## Work required
Whatever the records say, set them down exactly.
BEGIN Provided data
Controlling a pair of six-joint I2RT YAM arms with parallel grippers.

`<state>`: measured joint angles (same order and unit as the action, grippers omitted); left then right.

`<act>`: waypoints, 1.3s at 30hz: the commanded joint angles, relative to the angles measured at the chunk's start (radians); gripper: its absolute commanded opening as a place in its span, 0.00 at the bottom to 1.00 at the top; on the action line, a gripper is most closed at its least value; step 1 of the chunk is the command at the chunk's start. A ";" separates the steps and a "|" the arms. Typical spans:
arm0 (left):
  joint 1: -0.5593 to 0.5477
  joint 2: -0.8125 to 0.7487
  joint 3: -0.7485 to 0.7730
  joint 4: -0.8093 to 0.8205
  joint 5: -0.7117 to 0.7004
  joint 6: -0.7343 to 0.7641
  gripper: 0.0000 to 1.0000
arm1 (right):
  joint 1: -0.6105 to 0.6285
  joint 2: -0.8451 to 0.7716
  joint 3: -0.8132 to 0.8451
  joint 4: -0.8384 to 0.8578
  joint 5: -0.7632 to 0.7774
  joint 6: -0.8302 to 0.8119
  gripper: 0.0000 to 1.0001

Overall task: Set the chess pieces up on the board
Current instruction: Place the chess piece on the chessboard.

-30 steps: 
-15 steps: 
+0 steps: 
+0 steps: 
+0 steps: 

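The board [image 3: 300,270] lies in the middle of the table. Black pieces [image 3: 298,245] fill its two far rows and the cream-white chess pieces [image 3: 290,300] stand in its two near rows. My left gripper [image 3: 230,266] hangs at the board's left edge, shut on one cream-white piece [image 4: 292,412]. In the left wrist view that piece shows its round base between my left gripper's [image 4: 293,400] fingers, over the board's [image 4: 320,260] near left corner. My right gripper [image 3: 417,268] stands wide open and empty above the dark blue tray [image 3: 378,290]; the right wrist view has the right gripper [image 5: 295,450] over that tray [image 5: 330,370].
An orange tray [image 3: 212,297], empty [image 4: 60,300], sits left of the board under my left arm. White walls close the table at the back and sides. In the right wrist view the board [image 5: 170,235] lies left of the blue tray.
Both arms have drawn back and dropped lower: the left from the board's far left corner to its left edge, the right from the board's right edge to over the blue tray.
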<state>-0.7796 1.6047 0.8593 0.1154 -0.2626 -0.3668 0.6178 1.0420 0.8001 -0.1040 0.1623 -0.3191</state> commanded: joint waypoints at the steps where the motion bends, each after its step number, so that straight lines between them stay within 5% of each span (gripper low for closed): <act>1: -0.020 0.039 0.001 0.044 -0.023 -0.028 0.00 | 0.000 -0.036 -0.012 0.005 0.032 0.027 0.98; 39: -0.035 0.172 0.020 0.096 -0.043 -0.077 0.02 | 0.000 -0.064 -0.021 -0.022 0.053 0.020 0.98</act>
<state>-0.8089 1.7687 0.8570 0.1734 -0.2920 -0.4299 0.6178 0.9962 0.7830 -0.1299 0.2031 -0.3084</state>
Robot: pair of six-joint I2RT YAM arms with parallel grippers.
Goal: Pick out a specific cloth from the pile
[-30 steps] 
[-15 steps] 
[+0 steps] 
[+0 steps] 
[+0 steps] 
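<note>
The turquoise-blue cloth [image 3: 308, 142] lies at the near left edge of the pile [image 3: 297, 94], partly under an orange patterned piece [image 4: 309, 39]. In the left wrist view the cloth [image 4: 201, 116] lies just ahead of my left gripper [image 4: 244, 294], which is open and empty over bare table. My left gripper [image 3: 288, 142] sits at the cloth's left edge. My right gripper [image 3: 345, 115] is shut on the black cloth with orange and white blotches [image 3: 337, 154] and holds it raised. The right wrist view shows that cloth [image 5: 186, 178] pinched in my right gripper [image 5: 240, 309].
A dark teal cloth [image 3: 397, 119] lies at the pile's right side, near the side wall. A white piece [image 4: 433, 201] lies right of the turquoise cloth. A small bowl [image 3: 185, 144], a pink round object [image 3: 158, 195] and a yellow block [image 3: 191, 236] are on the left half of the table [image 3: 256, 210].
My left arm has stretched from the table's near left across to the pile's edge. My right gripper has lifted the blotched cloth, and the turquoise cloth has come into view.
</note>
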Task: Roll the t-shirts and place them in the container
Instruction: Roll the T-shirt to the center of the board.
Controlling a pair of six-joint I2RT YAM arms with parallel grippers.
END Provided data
## Worked solution
Controlling a pair of six-joint I2RT YAM arms with parallel grippers.

`<state>`: measured joint angles (same order and unit as the action, grippers omitted); left then right.

`<act>`: waypoints, 1.3s at 30hz: the commanded joint angles, relative to the angles measured at the chunk's start (radians); gripper: its absolute commanded opening as a place in its span, 0.00 at the bottom to 1.00 at the top; on the action line, a gripper is most closed at its least value; step 1 of the chunk is the command at the chunk's start. A ";" separates the steps and a "|" the arms. Typical spans:
arm0 (left):
  joint 1: -0.5593 to 0.5477
  joint 2: -0.8125 to 0.7487
  joint 3: -0.7485 to 0.7730
  joint 4: -0.8093 to 0.8205
  joint 5: -0.7117 to 0.7004
  joint 6: -0.7343 to 0.7641
  gripper: 0.0000 to 1.0000
arm1 (right):
  joint 1: -0.6105 to 0.6285
  joint 2: -0.8451 to 0.7716
  joint 3: -0.8132 to 0.8451
  joint 4: -0.8384 to 0.8578
  joint 5: -0.7632 to 0.7774
  joint 6: -0.8302 to 0.8119
  gripper: 0.0000 to 1.0001

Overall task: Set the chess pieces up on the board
Current instruction: Place the chess piece on the chessboard.

-30 steps: 
-15 steps: 
+0 steps: 
+0 steps: 
+0 steps: 

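The board [image 3: 300,270] lies in the middle of the table. Black pieces [image 3: 298,245] fill its two far rows and the cream-white chess pieces [image 3: 290,300] stand in its two near rows. My left gripper [image 3: 230,266] hangs at the board's left edge, shut on one cream-white piece [image 4: 292,412]. In the left wrist view that piece shows its round base between my left gripper's [image 4: 293,400] fingers, over the board's [image 4: 320,260] near left corner. My right gripper [image 3: 417,268] stands wide open and empty above the dark blue tray [image 3: 378,290]; the right wrist view has the right gripper [image 5: 295,450] over that tray [image 5: 330,370].
An orange tray [image 3: 212,297], empty [image 4: 60,300], sits left of the board under my left arm. White walls close the table at the back and sides. In the right wrist view the board [image 5: 170,235] lies left of the blue tray.
Both arms have drawn back and dropped lower: the left from the board's far left corner to its left edge, the right from the board's right edge to over the blue tray.
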<state>-0.7796 1.6047 0.8593 0.1154 -0.2626 -0.3668 0.6178 1.0420 0.8001 -0.1040 0.1623 -0.3191</state> commanded: joint waypoints at the steps where the motion bends, each after its step number, so that straight lines between them stay within 5% of each span (gripper low for closed): <act>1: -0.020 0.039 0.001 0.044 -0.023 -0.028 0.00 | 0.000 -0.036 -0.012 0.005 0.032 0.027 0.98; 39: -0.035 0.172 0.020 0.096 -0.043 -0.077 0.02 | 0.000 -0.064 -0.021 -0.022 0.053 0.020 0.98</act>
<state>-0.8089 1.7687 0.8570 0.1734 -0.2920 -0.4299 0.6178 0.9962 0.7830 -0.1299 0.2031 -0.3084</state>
Robot: pair of six-joint I2RT YAM arms with parallel grippers.
Goal: Pick out a specific cloth from the pile
[-30 steps] 
[-15 steps] 
[+0 steps] 
[+0 steps] 
[+0 steps] 
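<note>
The turquoise-blue cloth [image 3: 308, 142] lies at the near left edge of the pile [image 3: 297, 94], partly under an orange patterned piece [image 4: 309, 39]. In the left wrist view the cloth [image 4: 201, 116] lies just ahead of my left gripper [image 4: 244, 294], which is open and empty over bare table. My left gripper [image 3: 288, 142] sits at the cloth's left edge. My right gripper [image 3: 345, 115] is shut on the black cloth with orange and white blotches [image 3: 337, 154] and holds it raised. The right wrist view shows that cloth [image 5: 186, 178] pinched in my right gripper [image 5: 240, 309].
A dark teal cloth [image 3: 397, 119] lies at the pile's right side, near the side wall. A white piece [image 4: 433, 201] lies right of the turquoise cloth. A small bowl [image 3: 185, 144], a pink round object [image 3: 158, 195] and a yellow block [image 3: 191, 236] are on the left half of the table [image 3: 256, 210].
My left arm has stretched from the table's near left across to the pile's edge. My right gripper has lifted the blotched cloth, and the turquoise cloth has come into view.
</note>
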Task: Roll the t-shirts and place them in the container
Instruction: Roll the T-shirt to the center of the board.
Controlling a pair of six-joint I2RT YAM arms with parallel grippers.

The exercise has nothing more to it.